Вот десять доводов в пользу употребления жиров.

№1. Улучшение композиции тела

Потребление основной части калорий за счет жиров может помочь вам достигнуть оптимальной композиции тела. Ваше тело требует достаточного количество жира, чтобы оставаться стройным, по следующим причинам:

• Жир составляет наружный слой всех клеток организма. В идеале, этот липидный слой будет состоять из жиров Омега-3, который делает клетки более чувствительными к инсулину, что повышает энергетический метаболизм и уменьшает чувствительность к воспалениям.

• Уменьшение потребление углеводов и замена их жиром, повышает чувствительность к инсулину, уменьшает воспаления, и поддерживает ваш метаболизм.

• Жиры Омега-3 помогают включить в работу гены, участвующие в процессе липолиза (сжигание жира), в то время как выключение генов, приведет к накоплению жира.

• Жиры Омега-3 также поддерживают функцию гормона щитовидной железы, который тесно связан с регуляцией образования жиров в организме. Низкий уровень гормона щитовидной железы – это весьма распространенная причина, по которой люди не могут избавиться от лишнего жира.

• Холестерин, поступающий с жиром в организм, используются для производства гормонов. Большая доля жира в рационе способствует оптимальному балансу андрогенных гормонов, таких как тестостерон и эстроген. Сжигание жира и поддержания стройного телосложения осуществляется гораздо легче, если гормоны в вашем организме сбалансированы.

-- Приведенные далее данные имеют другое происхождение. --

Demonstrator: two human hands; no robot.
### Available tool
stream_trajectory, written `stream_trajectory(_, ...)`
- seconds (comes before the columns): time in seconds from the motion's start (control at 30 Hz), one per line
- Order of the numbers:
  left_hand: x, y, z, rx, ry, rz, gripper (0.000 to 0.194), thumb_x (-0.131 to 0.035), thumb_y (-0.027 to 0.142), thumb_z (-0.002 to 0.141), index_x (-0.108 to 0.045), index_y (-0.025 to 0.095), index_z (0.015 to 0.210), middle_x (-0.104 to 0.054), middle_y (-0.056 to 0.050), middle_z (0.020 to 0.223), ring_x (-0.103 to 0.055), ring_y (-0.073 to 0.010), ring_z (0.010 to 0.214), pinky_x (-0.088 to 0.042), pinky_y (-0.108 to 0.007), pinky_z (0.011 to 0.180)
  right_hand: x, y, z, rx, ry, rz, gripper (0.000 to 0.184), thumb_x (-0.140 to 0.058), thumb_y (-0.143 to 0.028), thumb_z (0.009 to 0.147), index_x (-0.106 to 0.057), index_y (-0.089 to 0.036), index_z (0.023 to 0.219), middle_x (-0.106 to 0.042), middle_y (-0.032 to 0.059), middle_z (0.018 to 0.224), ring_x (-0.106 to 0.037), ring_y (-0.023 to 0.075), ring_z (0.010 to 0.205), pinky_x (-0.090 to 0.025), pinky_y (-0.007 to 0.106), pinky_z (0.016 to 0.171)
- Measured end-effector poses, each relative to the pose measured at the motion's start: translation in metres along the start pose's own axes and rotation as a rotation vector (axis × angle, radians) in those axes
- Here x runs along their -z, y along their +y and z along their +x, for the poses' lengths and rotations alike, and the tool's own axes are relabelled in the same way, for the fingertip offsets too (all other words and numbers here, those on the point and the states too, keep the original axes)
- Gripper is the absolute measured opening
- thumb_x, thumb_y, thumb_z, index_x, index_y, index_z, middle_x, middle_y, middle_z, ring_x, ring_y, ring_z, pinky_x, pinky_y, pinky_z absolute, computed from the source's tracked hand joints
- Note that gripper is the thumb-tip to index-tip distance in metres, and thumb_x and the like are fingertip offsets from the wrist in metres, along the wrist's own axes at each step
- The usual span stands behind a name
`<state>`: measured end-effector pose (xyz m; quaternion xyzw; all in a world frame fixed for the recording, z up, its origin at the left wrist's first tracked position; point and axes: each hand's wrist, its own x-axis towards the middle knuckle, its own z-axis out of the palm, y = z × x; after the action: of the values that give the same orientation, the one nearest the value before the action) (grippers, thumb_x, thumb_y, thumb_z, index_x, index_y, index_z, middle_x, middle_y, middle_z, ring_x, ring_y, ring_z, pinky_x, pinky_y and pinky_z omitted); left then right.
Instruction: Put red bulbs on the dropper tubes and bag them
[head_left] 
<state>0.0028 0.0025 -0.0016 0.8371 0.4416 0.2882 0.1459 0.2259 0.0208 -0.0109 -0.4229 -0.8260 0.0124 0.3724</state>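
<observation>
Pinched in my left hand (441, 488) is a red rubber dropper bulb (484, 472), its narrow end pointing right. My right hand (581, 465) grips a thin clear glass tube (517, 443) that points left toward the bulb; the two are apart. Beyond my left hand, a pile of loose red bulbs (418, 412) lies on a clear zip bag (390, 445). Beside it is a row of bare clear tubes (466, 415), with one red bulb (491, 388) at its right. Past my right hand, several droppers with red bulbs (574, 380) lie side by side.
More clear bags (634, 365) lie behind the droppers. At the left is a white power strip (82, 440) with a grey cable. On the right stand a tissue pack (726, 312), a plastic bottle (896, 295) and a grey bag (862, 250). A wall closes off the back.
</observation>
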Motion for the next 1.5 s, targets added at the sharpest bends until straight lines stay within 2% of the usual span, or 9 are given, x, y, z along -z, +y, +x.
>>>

• Жир – это наполнитель. В сочетании с хорошей долей белков, жиры приводят к большей удовлетворенности от еды, снижая чувство голода. Исследования показывают, что жирные кислоты со средней цепочкой, содержащиеся в таких продуктах, как кокосовые орехи и красное пальмовое масло, являются самыми насыщающими из всех продуктов.

Выводы: Здоровые жиры могут помочь вам избавиться от лишнего веса, улучшая обмен веществ, балансируя состав гормонов, а также устранения постоянное желание поесть.

№2. Больше мышечной массы

Потребляя много хороших жиров, вы способствуете набору мышечной массы, так как они поддерживают гормональный баланс и ускоряют процесс восстановления после интенсивных тренировок. Высокожировая диета с одновременным ограничением углеводов может повысить уровень гормона роста, который сдерживает разрушение мышечной ткани.

Удивительно, но ученые еще не изучили как следует влияние жиров на постренировочный мышечный рост и композицию тела. Исследования по спортивному питанию выявляют лишь узконаправленное представление о белках и углеводах, однако расширенные данные позволяют судить о многочисленных преимуществах “хороших” жиров, которые оказывают сильное влияние на гормональный баланс и способствуют уменьшению воспалений.

Выводы: Потребление здоровых жиров позволяет мужчинам набрать хорошую мышечную массу, а женщинам – стать сильнее и стройнее.

№3. Улучшение сжигания жировых отложений

Вполне очевидно, что для сжигания жировых отложений необходимо иметь некоторый запас жира. Люди делают большую ошибку, когда, заменяют естественные жиры углеводами, в то время как производители продуктов питания заменяют жиры сахаром, что приводит к росту калорийности бедных питательными веществами продуктов, которые организм хранит в виде жира.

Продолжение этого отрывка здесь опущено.